The term “superfood” has become an often used buzzword in the language of food and health. But due to the lack of scientifically-based evidence of the often praised positive health effects of these products, the actual term is neither legally protected nor officially defined. According to the English Oxford dictionary, a superfood is described as “A nutrient-rich food considered to be especially beneficial for health and well-being”. These foods often have an additional nutritional value (value-added products) in comparison to other food products such as a high fiber, antioxidant, mineral or vitamin content or a desirable fatty acid composition. Producers and marketers of superfoods highlight this extra value in order to market their products. Foods that are often discussed as being superfoods in the media include ancient grains, chia seeds, pulses, seaweed and kombucha.

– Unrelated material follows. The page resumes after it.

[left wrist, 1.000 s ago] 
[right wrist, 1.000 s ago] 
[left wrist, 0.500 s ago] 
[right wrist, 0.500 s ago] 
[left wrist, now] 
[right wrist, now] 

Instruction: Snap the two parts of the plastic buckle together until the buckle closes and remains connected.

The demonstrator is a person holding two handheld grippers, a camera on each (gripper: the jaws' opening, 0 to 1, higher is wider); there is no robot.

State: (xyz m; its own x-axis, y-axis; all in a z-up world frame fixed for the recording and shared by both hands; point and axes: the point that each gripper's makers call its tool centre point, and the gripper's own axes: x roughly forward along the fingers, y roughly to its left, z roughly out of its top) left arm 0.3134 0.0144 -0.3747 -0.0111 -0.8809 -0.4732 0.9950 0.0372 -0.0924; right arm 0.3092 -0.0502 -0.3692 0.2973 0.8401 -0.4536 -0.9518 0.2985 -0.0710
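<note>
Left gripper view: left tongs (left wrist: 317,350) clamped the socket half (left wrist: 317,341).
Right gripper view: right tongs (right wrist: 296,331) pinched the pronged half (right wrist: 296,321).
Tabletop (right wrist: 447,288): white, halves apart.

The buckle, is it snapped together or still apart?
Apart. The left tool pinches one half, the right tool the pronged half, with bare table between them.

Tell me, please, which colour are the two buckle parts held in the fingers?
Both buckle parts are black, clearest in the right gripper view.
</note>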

On a global level, the United States accounted for approximately 30 percent of food and drink launches featuring the terms "superfood", "superfruit" or "supergrain" in 2015, followed by Australia and Germany. “Supergrains” or so-called ancient grains such as quinoa, amaranth, buckwheat or millet showed a double-digit growth in dollar sales in the U.S. conventional, multi-outlet channel in 2015. Chia seeds are also commonly referred to as an ancient grain, but the omega-three fatty-acid-filled food is actually a seed. The global market value of chia seeds was estimated at about 0.27 billion U.S. dollars in 2016. According to a recent survey where U.S. consumers were asked how healthy or unhealthy they consider a list of selected food products, chia seeds had the top spot (together with quinoa) with an average score of 3.79 on a scale from one to five with “five” being “very healthy".
In addition to the food category, the beverage segment also has value-added products such as kombucha to offer. The fermented tea drink has been promoted to have a positive health effect. In 2015, the global kombucha market was estimated at 0.6 billion U.S. dollars worldwide. In the United States, 14.1 percent of consumers reported to have consumed kombucha at least once in the last five years.